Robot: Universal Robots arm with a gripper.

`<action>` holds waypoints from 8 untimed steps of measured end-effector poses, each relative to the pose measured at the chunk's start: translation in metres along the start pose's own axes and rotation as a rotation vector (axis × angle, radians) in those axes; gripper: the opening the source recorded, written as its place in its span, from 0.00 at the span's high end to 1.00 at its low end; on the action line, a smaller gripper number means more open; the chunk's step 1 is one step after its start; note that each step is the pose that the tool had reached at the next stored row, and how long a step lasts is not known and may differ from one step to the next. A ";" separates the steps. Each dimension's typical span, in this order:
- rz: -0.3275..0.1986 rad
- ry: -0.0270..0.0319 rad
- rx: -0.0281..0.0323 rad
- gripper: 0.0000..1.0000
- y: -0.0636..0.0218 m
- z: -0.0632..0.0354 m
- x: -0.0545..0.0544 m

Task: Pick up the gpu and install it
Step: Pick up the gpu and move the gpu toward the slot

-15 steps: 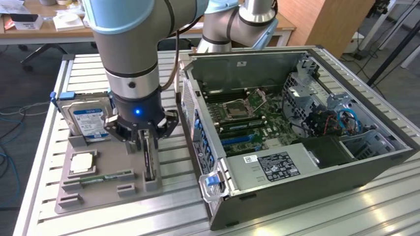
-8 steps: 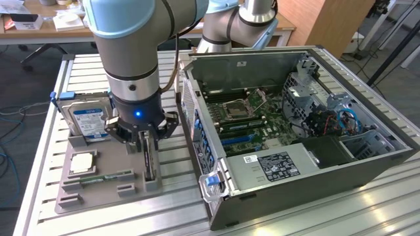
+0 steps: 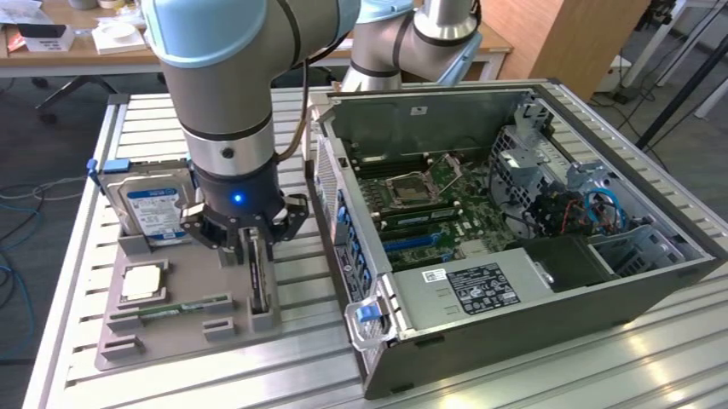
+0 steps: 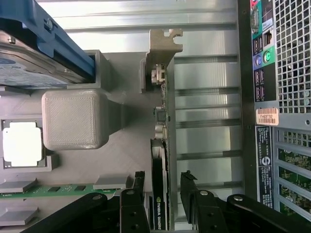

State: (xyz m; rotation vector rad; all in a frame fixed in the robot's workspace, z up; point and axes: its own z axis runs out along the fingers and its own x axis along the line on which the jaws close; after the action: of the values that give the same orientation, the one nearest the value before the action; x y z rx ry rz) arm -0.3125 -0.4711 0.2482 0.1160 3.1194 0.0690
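Note:
The gpu stands on edge in a slot of the grey holder tray, a thin dark card with a pale metal bracket. In the wrist view the gpu shows edge-on, its bracket at the far end. My gripper is lowered over the card's end nearest the arm. My gripper is open, with one black finger on each side of the card and a small gap on both sides. Nothing is gripped.
The tray also carries a silver hard drive standing upright, a processor chip and a green memory stick. An open computer case lies at the exterior view's right, close beside the tray, its motherboard exposed.

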 end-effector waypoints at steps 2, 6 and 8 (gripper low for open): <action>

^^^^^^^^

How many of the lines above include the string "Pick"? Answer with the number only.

2